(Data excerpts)
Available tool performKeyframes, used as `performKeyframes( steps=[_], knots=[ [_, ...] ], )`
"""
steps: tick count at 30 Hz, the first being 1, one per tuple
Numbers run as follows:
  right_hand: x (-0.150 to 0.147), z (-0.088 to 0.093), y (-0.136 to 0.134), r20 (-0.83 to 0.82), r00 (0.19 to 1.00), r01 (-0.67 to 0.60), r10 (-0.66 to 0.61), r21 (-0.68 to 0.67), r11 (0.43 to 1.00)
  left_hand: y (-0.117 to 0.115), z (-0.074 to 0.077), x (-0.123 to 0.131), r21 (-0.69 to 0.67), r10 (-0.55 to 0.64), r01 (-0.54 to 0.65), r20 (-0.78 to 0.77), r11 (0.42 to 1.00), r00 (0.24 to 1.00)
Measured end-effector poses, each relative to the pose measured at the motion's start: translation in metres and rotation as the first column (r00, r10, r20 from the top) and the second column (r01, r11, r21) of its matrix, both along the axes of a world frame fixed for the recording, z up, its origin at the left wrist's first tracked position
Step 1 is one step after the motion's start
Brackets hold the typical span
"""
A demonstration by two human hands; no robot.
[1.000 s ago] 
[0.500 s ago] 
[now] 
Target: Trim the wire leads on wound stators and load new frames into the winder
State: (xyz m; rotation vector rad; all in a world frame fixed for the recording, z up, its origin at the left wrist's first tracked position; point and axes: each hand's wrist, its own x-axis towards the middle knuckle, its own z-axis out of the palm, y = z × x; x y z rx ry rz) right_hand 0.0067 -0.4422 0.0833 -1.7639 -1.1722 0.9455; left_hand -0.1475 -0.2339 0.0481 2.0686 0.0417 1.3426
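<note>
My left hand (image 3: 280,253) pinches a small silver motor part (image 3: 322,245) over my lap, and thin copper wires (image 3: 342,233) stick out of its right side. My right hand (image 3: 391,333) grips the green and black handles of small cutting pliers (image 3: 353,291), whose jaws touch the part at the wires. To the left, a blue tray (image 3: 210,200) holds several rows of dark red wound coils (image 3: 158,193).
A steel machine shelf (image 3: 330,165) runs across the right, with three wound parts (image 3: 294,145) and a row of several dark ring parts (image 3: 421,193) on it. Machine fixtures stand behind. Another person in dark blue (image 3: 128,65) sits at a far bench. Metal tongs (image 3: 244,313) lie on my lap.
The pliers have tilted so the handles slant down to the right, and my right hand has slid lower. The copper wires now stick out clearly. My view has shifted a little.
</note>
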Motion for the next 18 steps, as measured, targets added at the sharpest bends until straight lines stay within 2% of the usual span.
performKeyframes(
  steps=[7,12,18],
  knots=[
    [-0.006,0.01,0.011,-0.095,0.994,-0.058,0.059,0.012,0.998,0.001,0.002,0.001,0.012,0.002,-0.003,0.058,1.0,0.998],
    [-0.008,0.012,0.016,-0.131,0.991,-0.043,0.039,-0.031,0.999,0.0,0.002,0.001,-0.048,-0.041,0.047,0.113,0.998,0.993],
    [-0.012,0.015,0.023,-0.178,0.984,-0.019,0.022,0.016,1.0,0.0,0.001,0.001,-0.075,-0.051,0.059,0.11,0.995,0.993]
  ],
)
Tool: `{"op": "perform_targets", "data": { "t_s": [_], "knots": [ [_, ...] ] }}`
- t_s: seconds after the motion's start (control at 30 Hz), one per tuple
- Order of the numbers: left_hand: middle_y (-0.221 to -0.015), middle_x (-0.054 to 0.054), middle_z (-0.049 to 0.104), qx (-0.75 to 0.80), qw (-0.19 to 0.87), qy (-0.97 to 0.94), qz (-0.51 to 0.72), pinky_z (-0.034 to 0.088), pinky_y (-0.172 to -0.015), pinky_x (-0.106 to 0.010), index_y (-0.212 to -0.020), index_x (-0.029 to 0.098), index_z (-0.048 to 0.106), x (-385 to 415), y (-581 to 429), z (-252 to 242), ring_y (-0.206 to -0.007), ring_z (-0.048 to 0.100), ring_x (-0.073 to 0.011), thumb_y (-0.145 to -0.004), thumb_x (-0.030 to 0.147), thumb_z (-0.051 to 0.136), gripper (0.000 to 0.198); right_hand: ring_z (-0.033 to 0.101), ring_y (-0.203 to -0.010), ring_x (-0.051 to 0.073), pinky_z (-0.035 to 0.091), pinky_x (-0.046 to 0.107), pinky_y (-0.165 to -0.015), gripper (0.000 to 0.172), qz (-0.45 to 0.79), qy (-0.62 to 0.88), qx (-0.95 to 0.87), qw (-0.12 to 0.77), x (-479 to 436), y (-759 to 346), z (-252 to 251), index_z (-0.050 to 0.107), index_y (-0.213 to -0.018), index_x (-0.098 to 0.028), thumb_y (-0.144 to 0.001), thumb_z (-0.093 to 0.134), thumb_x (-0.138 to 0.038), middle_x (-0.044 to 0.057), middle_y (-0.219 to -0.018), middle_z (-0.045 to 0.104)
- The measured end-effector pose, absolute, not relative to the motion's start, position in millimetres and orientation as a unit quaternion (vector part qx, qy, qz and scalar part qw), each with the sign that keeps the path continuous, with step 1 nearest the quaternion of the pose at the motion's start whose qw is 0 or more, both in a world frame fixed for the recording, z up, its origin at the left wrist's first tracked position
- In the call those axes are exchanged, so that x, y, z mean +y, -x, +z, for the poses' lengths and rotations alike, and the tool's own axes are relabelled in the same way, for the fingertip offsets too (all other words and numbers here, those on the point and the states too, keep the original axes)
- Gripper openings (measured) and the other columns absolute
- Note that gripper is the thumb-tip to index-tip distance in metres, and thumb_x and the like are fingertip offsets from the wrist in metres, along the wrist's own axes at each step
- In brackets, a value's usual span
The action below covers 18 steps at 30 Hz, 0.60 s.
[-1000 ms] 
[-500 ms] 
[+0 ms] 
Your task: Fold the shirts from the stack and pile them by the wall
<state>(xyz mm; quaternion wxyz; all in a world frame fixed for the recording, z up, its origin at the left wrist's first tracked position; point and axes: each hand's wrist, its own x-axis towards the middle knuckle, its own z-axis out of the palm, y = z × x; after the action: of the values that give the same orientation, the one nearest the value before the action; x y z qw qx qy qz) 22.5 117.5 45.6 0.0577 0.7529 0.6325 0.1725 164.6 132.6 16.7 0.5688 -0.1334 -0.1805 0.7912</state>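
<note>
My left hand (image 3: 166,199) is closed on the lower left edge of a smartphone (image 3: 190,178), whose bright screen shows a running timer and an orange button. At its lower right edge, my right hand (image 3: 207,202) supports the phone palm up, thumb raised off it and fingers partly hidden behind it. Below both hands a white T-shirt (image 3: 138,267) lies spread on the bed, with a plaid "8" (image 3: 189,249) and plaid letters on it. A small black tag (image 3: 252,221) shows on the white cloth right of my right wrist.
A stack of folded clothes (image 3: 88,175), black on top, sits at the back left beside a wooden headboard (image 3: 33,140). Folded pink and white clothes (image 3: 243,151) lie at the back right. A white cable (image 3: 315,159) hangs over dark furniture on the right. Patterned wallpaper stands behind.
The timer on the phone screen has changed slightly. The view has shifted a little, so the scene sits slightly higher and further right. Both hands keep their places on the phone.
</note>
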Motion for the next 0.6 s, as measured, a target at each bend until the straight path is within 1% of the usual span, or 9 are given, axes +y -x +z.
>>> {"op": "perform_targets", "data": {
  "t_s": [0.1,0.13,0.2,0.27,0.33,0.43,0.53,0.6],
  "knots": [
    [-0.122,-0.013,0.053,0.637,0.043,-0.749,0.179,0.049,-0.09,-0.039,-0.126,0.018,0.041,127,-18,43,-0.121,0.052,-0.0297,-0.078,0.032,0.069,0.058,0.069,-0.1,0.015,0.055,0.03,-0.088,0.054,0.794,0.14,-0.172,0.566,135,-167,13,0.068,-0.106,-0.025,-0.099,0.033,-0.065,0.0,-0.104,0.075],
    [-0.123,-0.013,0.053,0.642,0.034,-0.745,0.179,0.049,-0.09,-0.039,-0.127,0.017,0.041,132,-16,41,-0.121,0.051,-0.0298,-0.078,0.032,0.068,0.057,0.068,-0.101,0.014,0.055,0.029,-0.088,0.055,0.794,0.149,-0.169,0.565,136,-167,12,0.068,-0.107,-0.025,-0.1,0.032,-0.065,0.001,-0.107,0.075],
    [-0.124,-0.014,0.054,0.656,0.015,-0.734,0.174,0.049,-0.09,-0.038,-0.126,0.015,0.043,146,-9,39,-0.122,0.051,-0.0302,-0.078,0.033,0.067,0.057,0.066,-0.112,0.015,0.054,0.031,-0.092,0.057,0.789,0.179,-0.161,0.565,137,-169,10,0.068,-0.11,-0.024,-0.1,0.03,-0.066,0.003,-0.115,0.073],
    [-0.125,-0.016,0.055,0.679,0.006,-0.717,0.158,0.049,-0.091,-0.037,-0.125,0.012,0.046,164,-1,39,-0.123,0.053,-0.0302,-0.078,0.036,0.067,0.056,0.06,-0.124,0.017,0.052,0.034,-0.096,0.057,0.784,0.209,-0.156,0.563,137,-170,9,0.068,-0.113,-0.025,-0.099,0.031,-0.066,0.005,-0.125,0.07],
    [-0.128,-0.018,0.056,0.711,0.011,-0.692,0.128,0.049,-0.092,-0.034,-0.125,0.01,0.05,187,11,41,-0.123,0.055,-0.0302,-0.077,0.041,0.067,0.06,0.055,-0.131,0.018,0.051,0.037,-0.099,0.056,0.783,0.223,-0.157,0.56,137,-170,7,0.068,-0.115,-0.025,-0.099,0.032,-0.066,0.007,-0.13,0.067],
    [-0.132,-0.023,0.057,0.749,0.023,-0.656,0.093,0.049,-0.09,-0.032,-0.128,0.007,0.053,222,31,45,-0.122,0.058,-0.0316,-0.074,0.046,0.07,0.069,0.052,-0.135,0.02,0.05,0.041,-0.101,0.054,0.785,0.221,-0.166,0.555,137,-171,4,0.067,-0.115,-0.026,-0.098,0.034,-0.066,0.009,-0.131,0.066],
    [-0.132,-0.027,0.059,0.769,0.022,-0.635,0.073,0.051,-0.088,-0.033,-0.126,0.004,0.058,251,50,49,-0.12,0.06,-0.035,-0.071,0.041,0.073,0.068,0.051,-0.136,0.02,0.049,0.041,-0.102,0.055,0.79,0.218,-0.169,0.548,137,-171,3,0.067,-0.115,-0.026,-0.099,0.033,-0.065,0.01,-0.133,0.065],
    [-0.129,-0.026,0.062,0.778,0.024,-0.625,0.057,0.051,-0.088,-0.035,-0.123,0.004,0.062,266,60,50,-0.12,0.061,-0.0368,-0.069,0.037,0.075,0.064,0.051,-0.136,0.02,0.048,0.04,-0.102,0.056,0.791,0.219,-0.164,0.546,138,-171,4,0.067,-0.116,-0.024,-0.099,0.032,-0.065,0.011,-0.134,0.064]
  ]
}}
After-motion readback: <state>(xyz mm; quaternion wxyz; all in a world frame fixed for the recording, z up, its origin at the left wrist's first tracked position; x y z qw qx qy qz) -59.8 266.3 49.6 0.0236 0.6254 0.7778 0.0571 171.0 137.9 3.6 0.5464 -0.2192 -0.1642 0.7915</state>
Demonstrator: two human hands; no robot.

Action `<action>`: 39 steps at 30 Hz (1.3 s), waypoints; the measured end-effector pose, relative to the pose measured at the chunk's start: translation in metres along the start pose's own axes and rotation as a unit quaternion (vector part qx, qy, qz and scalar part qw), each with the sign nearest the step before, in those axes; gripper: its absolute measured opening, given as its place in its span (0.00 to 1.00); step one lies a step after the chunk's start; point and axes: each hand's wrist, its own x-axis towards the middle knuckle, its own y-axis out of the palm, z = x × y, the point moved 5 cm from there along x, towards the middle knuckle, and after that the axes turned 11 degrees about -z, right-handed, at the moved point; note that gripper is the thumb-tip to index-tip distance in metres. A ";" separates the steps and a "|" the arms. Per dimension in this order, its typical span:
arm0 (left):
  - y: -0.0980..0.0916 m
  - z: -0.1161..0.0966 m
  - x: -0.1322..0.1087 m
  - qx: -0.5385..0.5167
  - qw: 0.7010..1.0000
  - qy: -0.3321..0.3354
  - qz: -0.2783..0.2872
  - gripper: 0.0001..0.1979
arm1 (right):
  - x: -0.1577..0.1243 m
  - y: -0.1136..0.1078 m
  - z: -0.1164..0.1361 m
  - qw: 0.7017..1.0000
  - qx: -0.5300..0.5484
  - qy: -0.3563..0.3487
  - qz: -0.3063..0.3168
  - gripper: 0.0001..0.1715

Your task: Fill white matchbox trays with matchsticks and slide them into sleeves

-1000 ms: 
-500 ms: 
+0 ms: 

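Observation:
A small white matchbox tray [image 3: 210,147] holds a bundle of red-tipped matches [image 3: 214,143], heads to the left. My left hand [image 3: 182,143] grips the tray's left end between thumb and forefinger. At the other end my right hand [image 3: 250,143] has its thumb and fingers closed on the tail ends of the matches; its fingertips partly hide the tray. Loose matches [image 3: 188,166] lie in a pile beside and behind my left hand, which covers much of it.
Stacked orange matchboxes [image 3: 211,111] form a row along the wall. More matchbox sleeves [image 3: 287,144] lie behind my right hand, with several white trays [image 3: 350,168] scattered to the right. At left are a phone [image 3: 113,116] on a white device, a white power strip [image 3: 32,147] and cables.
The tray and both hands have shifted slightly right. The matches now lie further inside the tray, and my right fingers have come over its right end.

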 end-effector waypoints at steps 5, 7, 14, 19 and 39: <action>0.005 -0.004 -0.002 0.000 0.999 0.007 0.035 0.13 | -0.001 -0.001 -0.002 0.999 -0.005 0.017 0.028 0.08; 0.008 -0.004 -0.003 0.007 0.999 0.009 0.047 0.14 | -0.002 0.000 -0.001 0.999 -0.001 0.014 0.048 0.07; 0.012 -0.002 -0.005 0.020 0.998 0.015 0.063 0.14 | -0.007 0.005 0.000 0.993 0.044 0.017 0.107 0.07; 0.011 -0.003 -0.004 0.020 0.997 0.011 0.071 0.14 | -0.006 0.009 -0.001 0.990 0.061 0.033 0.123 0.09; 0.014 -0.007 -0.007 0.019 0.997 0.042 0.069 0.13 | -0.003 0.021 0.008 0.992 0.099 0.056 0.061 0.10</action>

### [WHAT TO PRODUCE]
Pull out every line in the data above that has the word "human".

### [WRITTEN RESPONSE]
A demonstration by two human hands; no robot.
Demonstrator: two human hands; no robot.

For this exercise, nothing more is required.